No último domingo, em vídeo divulgado nas mídias sociais, o presidente Jair Bolsonaro cobrou da Polícia Federal a conclusão da investigação sobre a facada de que foi vítima.

Reiteradamente, o presidente tem insistido na suspeita de que o autor da facada, Adélio Bispo, não agiu sozinho, com base em indícios há muito tempo descartados pela investigação. Questionamentos são frequentes também em círculos de esquerda, nos quais persistem dúvidas sobre se a facada em Bolsonaro foi real.

Como é possível que um fato público dessa magnitude, testemunhado por militantes, jornalistas e médicos, que sofreu escrutínio rigoroso da imprensa e está sendo investigado com cuidado por duas instâncias policiais, possa ser objeto de especulações tão delirantes?

Teorias da conspiração têm três características principais: explicam acontecimentos complexos exclusivamente pela ação de forças poderosas ocultas, veem todas as consequências como o resultado de ações deliberadas e são completamente resistentes a evidências contrárias.

Essas características podem ser vistas nas duas versões conspiracionistas da facada. Se a morte de Bolsonaro abre caminho político para a esquerda, então foi a esquerda quem planejou a morte. Ou, no outro lado: se Bolsonaro foi eleito com o auxílio da facada, então a facada foi dada para que pudesse ser eleito.

Se o acontecimento tem um efeito, então uma orquestração poderosa e oculta produziu deliberadamente aquele efeito.

As teorias são também crenças persistentes que não reconhecem evidências contrárias, mesmo as mais plausíveis.

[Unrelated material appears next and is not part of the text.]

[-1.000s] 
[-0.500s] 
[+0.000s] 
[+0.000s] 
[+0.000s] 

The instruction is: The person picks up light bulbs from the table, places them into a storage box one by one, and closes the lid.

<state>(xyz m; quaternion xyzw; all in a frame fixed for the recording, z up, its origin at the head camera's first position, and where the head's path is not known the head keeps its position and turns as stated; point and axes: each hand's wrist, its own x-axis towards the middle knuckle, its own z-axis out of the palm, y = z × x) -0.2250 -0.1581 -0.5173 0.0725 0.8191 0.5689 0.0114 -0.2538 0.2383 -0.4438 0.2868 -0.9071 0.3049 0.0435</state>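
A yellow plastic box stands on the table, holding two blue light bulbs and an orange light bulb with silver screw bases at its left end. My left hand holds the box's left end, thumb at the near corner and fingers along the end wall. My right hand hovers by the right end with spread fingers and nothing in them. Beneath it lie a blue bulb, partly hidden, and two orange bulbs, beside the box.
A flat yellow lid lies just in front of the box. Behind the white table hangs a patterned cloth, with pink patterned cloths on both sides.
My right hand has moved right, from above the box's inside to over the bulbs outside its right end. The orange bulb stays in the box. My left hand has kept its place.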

Para a esquerda, a facada teria sido forjada, ainda que tenha sido presenciada por centenas de testemunhas, inclusive jornalistas. A gravidade do ferimento teria sido inventada ou aumentada, mesmo que tenha sido atestada por três equipes médicas diferentes.

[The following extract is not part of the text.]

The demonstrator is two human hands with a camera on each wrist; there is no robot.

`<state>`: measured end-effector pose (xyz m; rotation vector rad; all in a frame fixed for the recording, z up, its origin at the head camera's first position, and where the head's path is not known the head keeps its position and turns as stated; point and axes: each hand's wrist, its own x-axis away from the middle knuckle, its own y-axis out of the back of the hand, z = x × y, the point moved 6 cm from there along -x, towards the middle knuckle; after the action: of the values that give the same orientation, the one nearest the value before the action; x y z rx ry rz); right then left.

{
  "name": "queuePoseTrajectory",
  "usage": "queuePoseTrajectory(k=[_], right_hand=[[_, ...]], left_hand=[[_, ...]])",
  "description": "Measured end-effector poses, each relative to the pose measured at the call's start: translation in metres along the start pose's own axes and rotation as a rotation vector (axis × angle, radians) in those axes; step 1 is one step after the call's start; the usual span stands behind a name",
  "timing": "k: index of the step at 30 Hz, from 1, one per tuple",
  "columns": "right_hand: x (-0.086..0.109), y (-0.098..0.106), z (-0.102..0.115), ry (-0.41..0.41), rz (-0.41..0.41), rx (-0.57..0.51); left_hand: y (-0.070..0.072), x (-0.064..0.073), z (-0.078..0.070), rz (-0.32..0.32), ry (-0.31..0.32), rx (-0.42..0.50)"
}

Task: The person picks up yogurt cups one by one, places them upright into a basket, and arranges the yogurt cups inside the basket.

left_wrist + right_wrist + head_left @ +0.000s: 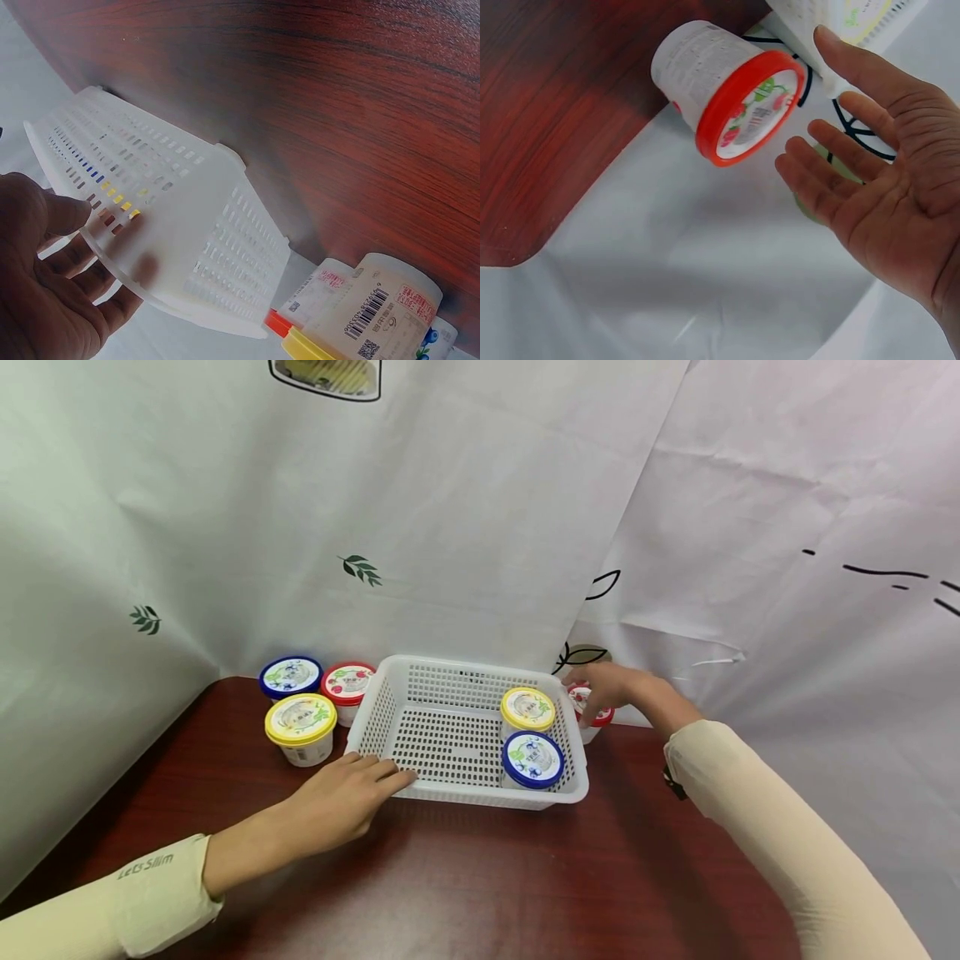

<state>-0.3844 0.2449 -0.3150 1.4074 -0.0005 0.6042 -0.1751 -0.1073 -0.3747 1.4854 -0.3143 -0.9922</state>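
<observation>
At the near left corner of the white plastic basket (465, 795), the left hand (341, 797) holds the rim in a narrow grip, thumb toward the outer wall and fingers over the edge. By the basket's far right corner, the right hand (900, 184) shows a wide grip around nothing, its fingers loosely extended; whether it touches the basket cannot be told.

The surface (480, 877) extends along the near side of the basket; its far edge lies behind the tubs, by the white printed cloth (465, 568). Inside the basket, perforated floor shows to the left of two upright tubs: a yellow-lidded tub (528, 708) on the far side and a blue-lidded tub (533, 760) on the near side.

The red-lidded tub (727, 94) stands just outside the basket's right wall, partly covered by the right hand in the head view; the right wrist view shows a gap between lid and fingertips. Left of the basket stand a second red-lidded tub (347, 683), closest to the wall, a second blue-lidded tub (291, 676) farther left, and a second yellow-lidded tub (302, 727) nearer than both.
</observation>
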Motion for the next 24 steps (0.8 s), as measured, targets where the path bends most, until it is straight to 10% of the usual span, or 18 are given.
queuePoseTrajectory(k=[24], right_hand=[[-0.021,-0.019,-0.023,-0.122,0.004,0.053]], left_hand=[[0.001,0.0,0.0,-0.019,-0.01,-0.006]])
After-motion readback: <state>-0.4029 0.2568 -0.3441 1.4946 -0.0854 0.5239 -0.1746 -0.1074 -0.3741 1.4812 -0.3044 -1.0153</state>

Para a direita, Adélio foi registrado no Congresso para forjar um álibi, mesmo que uma investigação do Congresso tenha comprovado que o registro foi feito acidentalmente durante uma busca no banco de dados. Adélio também teria agido com comparsas, como se vê no vídeo, mesmo que a hipótese tenha sido descartada após diligentes interrogatórios policiais.

Para os conspiracionistas, as evidências contrárias não podem ser aceitas porque teriam sido também forjadas pela orquestração que quer permanecer nas sombras.

Teorias da conspiração não são mais apenas um fenômeno social curioso. Elas estão sendo cuidadosamente exploradas por grupos políticos, apoiadas na perda de credibilidade das instituições e no efeito de reforço de opinião em grupos polarizados.